15 Os outros viram que tínhamos conhecimento dos seus planos e que fora Deus quem tinha feito descobrir e frustrar esses intentos; assim pudemos regressar ao trabalho.
15 E sucedeu que, ouvindo os nossos inimigos que já o sabíamos e que Deus tinha frustrado o desígnio deles, voltamos todos nós ao muro, cada um à sua obra.
16 Mas a partir daí, metade trabalhava e a outra metade estava de guarda, atrás.
16 Daquele dia em diante, metade dos meus moços trabalhava na obra, e a outra metade empunhava lanças, escudos, arcos e couraças; e os chefes estavam por detrás de toda a casa de Judá;
17 Os pedreiros e os outros operários trabalhavam com as suas armas ali perto, ao alcance rápido da mão, ou então com as espadas presas à cintura. O corneteiro mantinha-se ao meu lado, para dar o alarme logo que fosse preciso.
17 os carregadores, que por si mesmos tomavam as cargas, cada um com uma das mãos fazia a obra e com a outra segurava a arma.
18 — ausente —
18 Os edificadores, cada um trazia a sua espada à cinta, e assim edificavam; o que tocava a trombeta estava junto de mim.
19 A obra é muito extensa, expliquei-lhes, e estamos separados uns dos outros.
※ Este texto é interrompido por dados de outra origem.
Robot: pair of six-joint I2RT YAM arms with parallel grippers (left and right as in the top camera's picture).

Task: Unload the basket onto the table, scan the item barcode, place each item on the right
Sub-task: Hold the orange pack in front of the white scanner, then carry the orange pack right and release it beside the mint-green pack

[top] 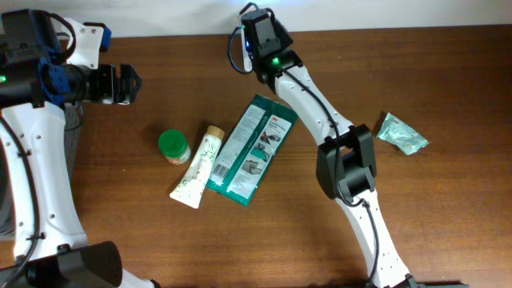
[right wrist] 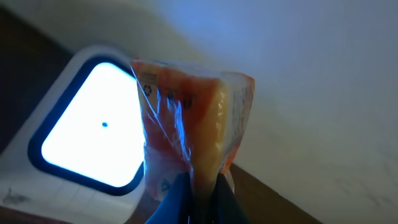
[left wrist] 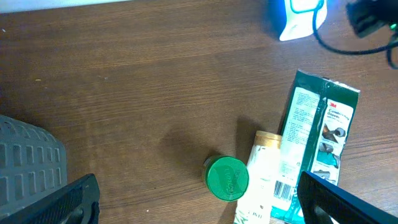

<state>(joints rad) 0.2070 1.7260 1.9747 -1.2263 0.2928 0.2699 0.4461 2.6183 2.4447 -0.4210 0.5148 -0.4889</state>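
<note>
Wood table (top: 448,224), far edge: right gripper (right wrist: 199,193) clamps the pouch (right wrist: 193,106), pointing lengthwise from it, beside the scanner (right wrist: 93,137); left gripper (top: 126,83) gapes.

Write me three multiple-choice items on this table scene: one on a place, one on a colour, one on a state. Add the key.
1. Where does the small green-lidded jar stand?
A. beside the cream plastic tube
B. at the table's right edge
C. inside a box

2. What colour is the crinkly plastic pouch in the right gripper?
A. blue
B. orange
C. black

3. How do the left gripper's jaws stand?
A. open, empty
B. shut on the jar
C. shut on the tube

Key:
1 A: the overhead view shows the lid next to the tube's cap.
2 B: the right wrist view shows orange film.
3 A: the left wrist view shows the jaws wide apart with nothing gripped.
</note>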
Quando ouvirem tocar a corneta, corram para aqui onde eu estou, e Deus lutará por nós.
19 Disse eu aos nobres, aos magistrados e ao resto do povo: Grande e extensa é a obra, e nós estamos no muro mui separados, longe uns dos outros.
20 — ausente —
20 No lugar em que ouvirdes o som da trombeta, para ali acorrei a ter conosco; o nosso Deus pelejará por nós.
21 Trabalhávamos do nascer ao pôr do Sol; metade dos homens estavam sempre de guarda.
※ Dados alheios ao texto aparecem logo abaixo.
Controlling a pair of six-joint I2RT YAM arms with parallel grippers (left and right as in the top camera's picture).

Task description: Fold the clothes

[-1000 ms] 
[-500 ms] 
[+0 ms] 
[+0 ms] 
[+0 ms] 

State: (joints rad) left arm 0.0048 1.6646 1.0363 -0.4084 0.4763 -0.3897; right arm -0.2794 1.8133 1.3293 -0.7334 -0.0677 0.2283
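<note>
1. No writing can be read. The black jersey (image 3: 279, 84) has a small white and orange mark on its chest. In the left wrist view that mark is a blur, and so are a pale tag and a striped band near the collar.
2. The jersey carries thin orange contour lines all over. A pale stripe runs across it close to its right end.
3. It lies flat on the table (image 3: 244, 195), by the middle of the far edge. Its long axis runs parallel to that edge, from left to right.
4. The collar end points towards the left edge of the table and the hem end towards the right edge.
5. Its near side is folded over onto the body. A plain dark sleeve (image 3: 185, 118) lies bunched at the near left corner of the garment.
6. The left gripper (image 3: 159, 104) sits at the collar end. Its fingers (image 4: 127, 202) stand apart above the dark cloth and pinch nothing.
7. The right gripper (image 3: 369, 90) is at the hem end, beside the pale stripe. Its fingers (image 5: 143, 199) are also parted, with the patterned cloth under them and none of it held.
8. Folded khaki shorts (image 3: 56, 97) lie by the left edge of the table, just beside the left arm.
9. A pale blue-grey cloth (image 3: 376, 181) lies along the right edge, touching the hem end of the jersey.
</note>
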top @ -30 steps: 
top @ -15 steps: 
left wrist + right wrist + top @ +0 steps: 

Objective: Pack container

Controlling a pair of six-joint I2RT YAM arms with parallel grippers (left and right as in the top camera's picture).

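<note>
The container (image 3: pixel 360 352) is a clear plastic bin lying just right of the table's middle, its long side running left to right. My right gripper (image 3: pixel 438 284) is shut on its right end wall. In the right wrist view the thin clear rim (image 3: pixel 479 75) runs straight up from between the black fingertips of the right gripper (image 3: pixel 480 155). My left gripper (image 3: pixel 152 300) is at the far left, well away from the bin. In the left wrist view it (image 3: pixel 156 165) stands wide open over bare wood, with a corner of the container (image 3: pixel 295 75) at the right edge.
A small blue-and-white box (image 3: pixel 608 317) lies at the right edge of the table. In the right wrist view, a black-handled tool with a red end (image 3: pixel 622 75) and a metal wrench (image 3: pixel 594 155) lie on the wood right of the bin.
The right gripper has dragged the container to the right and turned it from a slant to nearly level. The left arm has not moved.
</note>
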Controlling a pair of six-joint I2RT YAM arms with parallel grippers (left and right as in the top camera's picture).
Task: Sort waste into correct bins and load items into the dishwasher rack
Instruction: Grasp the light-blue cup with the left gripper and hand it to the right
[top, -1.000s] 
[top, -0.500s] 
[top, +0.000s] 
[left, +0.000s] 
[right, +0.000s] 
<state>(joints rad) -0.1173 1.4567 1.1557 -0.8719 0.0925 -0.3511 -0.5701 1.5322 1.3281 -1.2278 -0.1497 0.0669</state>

21 Assim trabalhávamos na obra; e metade empunhava as lanças desde o raiar do dia até ao sair das estrelas.
22 Disse a todos os que moravam fora da cidade para se mudarem para o interior de Jerusalém, de forma que os seus criados pudessem ficar de sentinela à noite, e ajudar na obra de dia.
22 Também nesse mesmo tempo disse eu ao povo: Cada um com o seu moço fique em Jerusalém, para que de noite nos sirvam de guarda e de dia trabalhem.
23 Durante esse tempo nenhum de nós - tanto eu, como os meus irmãos, ou os meus servos ou qualquer dos guardas que estavam comigo - nenhum tirou a roupa que trazia, sequer. Trazíamos sempre as armas connosco.
23 Nem eu, nem meus irmãos, nem meus moços, nem os homens da guarda que me seguiam largávamos as nossas vestes; cada um se deitava com as armas à sua direita.